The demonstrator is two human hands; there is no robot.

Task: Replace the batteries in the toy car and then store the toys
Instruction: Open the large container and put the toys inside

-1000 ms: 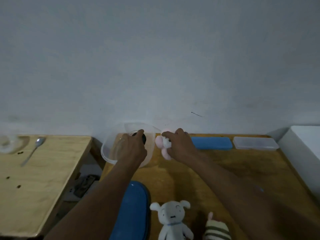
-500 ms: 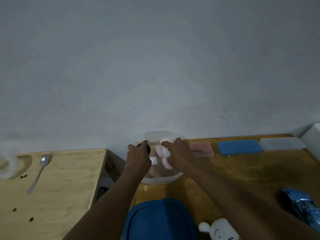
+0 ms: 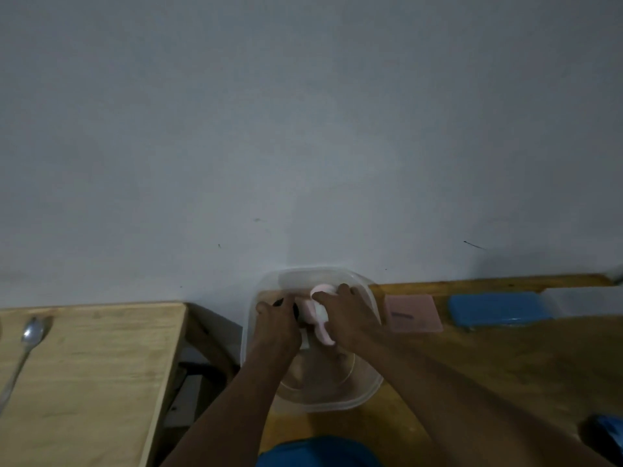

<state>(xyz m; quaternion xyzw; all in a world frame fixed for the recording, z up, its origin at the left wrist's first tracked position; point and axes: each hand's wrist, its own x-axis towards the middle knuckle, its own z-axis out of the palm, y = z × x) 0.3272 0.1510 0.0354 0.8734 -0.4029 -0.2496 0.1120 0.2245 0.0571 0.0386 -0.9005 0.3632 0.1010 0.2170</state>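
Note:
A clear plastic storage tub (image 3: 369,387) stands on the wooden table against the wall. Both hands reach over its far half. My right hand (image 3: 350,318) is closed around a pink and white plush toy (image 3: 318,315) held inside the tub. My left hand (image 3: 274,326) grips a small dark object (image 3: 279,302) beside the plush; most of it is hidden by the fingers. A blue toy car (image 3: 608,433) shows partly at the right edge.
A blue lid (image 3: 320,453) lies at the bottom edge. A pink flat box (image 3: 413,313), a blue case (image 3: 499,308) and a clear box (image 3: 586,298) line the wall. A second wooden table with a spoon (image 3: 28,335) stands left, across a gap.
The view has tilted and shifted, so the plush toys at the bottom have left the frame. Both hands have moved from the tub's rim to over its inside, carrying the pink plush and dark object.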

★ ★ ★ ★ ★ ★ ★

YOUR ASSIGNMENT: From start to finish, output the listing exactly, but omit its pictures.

SOLUTION TO THE EXERCISE:
The demonstrator is two human hands; there is no robot.

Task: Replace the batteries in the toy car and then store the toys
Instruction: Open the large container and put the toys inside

-1000 ms: 
-500 ms: 
+0 ms: 

<state>(xyz m; quaternion xyzw; all in a world frame fixed for the recording, z up, its origin at the left wrist's first tracked position; point and axes: each hand's wrist, its own x-axis towards the middle knuckle, its own z-axis out of the palm, y = z × x) 0.3272 0.1510 0.0354 0.8734 -0.4029 -0.2496 0.1120 0.2245 0.0571 0.0386 -0.9005 0.3632 0.1010 0.2170</state>
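Note:
A clear plastic storage tub (image 3: 369,387) stands on the wooden table against the wall. Both hands reach over its far half. My right hand (image 3: 350,318) is closed around a pink and white plush toy (image 3: 318,315) held inside the tub. My left hand (image 3: 274,326) grips a small dark object (image 3: 279,302) beside the plush; most of it is hidden by the fingers. A blue toy car (image 3: 608,433) shows partly at the right edge.
A blue lid (image 3: 320,453) lies at the bottom edge. A pink flat box (image 3: 413,313), a blue case (image 3: 499,308) and a clear box (image 3: 586,298) line the wall. A second wooden table with a spoon (image 3: 28,335) stands left, across a gap.
The view has tilted and shifted, so the plush toys at the bottom have left the frame. Both hands have moved from the tub's rim to over its inside, carrying the pink plush and dark object.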

The exercise has been carried out in full.